Try it> Please repeat, from the entries that follow, the lines from the one containing "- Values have" through the one containing "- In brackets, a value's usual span" exactly, adding nothing.

─── Data ───

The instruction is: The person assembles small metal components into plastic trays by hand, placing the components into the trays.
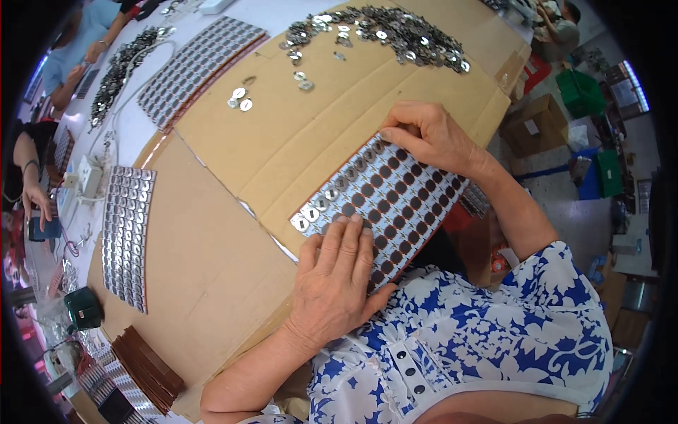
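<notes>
A flat panel [400, 188] with rows of dark round spots on a pale ground lies tilted on the cardboard in front of me. Along its far long edge runs a row of small shiny metal discs [330, 194]. My left hand [330, 272] rests on the panel's near left part, its fingers stretched out flat. At the far right corner is my right hand [432, 138], thumb and forefinger pinched together at the end of the disc row. Whatever sits between those fingertips is hidden.
A heap of loose metal discs [381, 34] covers the far cardboard [282, 141], with a few stray discs [240, 100] nearer. Disc-covered panels lie at the far left [201, 67] and left [127, 237]. Brown strips [148, 367] are stacked lower left. Another person's hand [35, 201] is at left.
</notes>
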Demonstrator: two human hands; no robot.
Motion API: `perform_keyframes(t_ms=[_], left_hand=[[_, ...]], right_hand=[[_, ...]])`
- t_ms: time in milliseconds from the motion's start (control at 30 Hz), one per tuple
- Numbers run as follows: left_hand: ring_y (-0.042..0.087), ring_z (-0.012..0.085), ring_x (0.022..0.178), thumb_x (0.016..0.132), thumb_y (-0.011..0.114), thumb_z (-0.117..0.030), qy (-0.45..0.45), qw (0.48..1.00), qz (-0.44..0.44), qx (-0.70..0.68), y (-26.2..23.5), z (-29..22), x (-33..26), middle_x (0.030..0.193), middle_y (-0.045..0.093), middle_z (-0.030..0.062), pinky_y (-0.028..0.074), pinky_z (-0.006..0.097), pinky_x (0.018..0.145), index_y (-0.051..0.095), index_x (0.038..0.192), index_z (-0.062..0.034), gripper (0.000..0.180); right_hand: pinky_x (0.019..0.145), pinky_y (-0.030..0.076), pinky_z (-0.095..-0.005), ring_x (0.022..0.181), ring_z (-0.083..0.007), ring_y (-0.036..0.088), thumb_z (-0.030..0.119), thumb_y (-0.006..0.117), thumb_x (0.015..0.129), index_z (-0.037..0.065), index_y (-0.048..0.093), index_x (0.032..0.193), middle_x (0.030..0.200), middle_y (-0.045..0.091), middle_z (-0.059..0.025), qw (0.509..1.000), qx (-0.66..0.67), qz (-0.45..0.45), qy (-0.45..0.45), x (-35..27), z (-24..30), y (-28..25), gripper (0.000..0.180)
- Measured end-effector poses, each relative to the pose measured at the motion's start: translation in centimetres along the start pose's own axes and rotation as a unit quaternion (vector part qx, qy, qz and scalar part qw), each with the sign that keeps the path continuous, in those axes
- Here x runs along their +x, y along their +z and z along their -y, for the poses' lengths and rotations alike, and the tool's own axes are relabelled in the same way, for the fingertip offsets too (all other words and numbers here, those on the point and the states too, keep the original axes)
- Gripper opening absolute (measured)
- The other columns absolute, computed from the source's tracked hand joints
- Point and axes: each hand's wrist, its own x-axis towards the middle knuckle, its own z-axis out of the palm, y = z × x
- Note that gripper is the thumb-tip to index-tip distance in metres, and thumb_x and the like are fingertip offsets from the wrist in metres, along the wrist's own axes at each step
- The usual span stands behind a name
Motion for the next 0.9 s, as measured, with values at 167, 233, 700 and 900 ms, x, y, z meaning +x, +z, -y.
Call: perform_keyframes(t_ms=[167, 233, 700, 900], left_hand=[[0.063, 0.0431, 0.136, 0.082, 0.087, -0.049, 0.004, 1.0, -0.004, 0.002, -0.2, -0.1, -0.1, 0.149, 0.065, 0.0285, 0.047, 0.053, 0.108, 0.067, 0.139, 0.0093, 0.084], [0.063, 0.0429, 0.136, 0.081, 0.088, -0.048, 0.014, 1.0, -0.016, 0.0, -0.1, -0.4, -0.1, 0.149, 0.065, 0.0286, 0.047, 0.053, 0.107, 0.067, 0.139, 0.0093, 0.084], [0.063, 0.0445, 0.134, 0.091, 0.082, -0.054, 0.012, 1.0, -0.002, 0.0, -0.3, 0.3, 0.0, 0.149, 0.066, 0.0273, 0.046, 0.055, 0.11, 0.068, 0.139, 0.0099, 0.081], [0.065, 0.0439, 0.132, 0.091, 0.083, -0.056, 0.015, 1.0, 0.0, 0.005, -0.2, 0.3, 0.0, 0.147, 0.068, 0.0259, 0.047, 0.055, 0.109, 0.067, 0.143, 0.0079, 0.083]], right_hand=[[0.079, 0.058, -0.0389, 0.083, -0.0238, 0.073, 0.014, 0.077, 0.099, 0.001, 0.077, 0.102, 0.087, 0.074, -0.013, 0.999, -0.002, -0.042, -0.017, 7.6, 0.3, 2.0, 0.013], [0.083, 0.059, -0.0436, 0.089, -0.0274, 0.076, 0.016, 0.075, 0.098, 0.004, 0.078, 0.108, 0.094, 0.077, -0.0134, 0.978, -0.084, -0.102, -0.162, 10.5, -1.1, 3.5, 0.015], [0.062, 0.048, -0.0237, 0.073, -0.0031, 0.06, 0.009, 0.069, 0.108, 0.001, 0.073, 0.11, 0.081, 0.063, 0.0022, 0.986, 0.151, 0.012, 0.066, 3.3, -3.0, -2.9, 0.009], [0.054, 0.043, -0.0194, 0.063, -0.0021, 0.055, 0.011, 0.071, 0.109, 0.002, 0.071, 0.122, 0.079, 0.063, 0.003, 0.939, 0.301, -0.021, 0.165, -0.8, -2.9, -2.8, 0.016]])
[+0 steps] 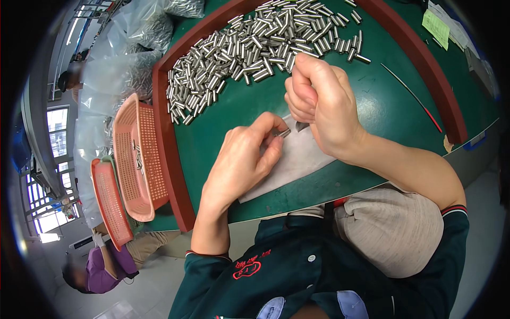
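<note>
We see a basket (151,151) at nine o'clock of our left hand (239,159), the pile (255,48) at twelve, a pin (285,133) pinched in that hand's fingertips at two. Our right hand (326,106), farther toward two, curls tight; we cannot tell what it holds.

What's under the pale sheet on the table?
Green tabletop shows along the visible edges of the pale sheet; whatever lies directly beneath is covered. The left hand, holding a small metal piece, also hides part of the sheet.
</note>
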Demonstrator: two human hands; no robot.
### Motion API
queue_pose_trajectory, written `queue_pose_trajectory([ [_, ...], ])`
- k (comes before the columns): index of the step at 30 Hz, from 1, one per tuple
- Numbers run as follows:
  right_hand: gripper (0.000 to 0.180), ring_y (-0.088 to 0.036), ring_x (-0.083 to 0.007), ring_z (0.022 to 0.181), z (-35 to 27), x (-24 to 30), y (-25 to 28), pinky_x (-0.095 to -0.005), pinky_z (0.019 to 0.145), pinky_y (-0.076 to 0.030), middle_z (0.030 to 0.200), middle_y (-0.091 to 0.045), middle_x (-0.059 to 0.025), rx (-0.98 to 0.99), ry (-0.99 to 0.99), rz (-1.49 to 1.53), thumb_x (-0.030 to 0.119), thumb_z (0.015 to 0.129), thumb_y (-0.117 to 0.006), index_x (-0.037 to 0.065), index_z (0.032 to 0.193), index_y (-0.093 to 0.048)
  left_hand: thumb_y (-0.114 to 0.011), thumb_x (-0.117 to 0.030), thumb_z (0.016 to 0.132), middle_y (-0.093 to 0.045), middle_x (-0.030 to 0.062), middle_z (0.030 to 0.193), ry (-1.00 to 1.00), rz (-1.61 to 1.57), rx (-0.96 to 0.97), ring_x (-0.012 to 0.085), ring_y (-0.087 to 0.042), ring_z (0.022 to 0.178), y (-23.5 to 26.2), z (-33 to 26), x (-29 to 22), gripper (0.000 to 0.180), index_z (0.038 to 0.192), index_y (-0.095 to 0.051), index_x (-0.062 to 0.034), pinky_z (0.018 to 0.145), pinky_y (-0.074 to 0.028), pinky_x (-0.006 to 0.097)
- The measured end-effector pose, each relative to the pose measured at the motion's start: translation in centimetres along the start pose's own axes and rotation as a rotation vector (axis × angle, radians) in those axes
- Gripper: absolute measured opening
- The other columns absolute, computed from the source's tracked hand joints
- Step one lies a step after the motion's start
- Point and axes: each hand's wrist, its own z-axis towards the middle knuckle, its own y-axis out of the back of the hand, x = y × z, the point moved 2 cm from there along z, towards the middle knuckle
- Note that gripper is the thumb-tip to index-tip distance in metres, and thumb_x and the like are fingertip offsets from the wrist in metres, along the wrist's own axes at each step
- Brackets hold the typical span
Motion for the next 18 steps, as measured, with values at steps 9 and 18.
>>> queue_pose_trajectory([
  [9,0.041,-0.016,-0.0069,0.040,0.1,0.9,0.0,-0.0234,0.039,-0.016,0.042,-0.024,0.0027,0.039,0.011,0.023,0.023,0.089,-0.029,0.013,0.050,-0.026,-0.067,-0.011,0.066,-0.047,0.0071,0.050,0.081,-0.013,-0.092,0.0176,-0.048,0.043,-0.1,-0.2,0.9,0.019,0.075,-0.053,-0.0005,0.043,-0.037,0.029],
  [18,0.041,-0.016,-0.0071,0.040,0.3,0.7,0.0,-0.0234,0.039,-0.016,0.042,-0.024,0.0031,0.011,0.000,0.036,0.023,0.090,-0.028,0.013,0.050,-0.026,-0.065,-0.006,0.069,-0.051,0.0092,0.053,-0.009,-0.072,-0.180,0.0204,-0.049,0.045,-1.5,0.1,1.1,0.013,0.070,-0.054,0.0007,0.046,-0.039,0.030],
])
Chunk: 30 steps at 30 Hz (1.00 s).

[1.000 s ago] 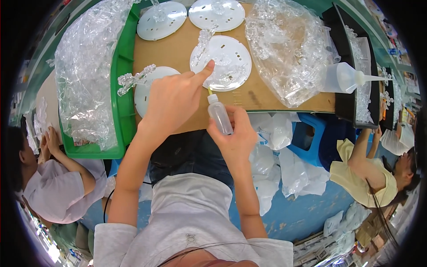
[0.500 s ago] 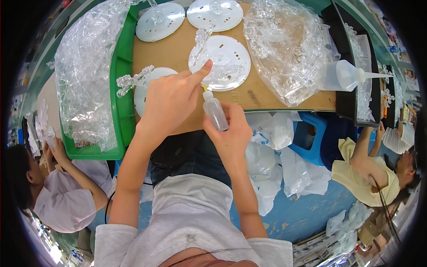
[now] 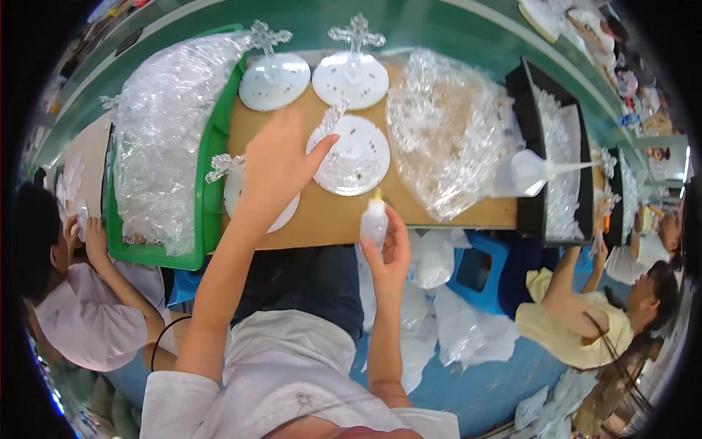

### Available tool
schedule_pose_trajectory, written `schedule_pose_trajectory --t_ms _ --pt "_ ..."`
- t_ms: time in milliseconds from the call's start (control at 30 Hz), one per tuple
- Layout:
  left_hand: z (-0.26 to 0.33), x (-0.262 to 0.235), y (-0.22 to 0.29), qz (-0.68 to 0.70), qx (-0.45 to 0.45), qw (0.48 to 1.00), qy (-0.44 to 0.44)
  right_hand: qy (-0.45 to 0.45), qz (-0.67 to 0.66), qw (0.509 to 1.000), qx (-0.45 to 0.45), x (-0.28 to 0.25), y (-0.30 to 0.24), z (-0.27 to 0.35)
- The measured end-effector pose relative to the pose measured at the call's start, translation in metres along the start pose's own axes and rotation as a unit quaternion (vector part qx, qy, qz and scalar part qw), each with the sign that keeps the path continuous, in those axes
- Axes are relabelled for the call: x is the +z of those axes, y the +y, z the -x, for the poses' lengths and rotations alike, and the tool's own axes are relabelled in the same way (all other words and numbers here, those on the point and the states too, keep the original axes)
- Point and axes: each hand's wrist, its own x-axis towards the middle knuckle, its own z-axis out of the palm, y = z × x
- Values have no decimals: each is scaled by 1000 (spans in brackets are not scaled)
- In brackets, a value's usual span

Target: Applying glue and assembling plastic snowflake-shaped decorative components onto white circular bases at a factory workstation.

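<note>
Up at twelve o'clock of the cardboard sheet (image 3: 439,212), the left hand (image 3: 276,164) lies flat, fingers spread loosely, forefinger touching the rim of a round clear disc (image 3: 355,155). Lower, at five o'clock from it, the right hand (image 3: 391,252) wraps its fingers around a small squeeze bottle (image 3: 374,219), upright, nozzle just below the disc.

One head-worn fisheye looks steeply down, close over the cardboard worktop (image 3: 439,208).
</note>
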Motion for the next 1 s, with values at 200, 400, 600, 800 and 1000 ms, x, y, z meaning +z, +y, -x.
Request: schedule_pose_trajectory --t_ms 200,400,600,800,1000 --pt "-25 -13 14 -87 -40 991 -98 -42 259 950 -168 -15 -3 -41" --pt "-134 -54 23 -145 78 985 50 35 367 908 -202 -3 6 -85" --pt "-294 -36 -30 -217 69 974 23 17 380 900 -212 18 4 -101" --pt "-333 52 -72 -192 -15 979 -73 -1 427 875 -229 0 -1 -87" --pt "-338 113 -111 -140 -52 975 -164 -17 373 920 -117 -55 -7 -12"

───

Your solution>
- Values have no decimals: each is scaled by 1000 (spans in brackets are not scaled)
- In brackets, a value's usual span

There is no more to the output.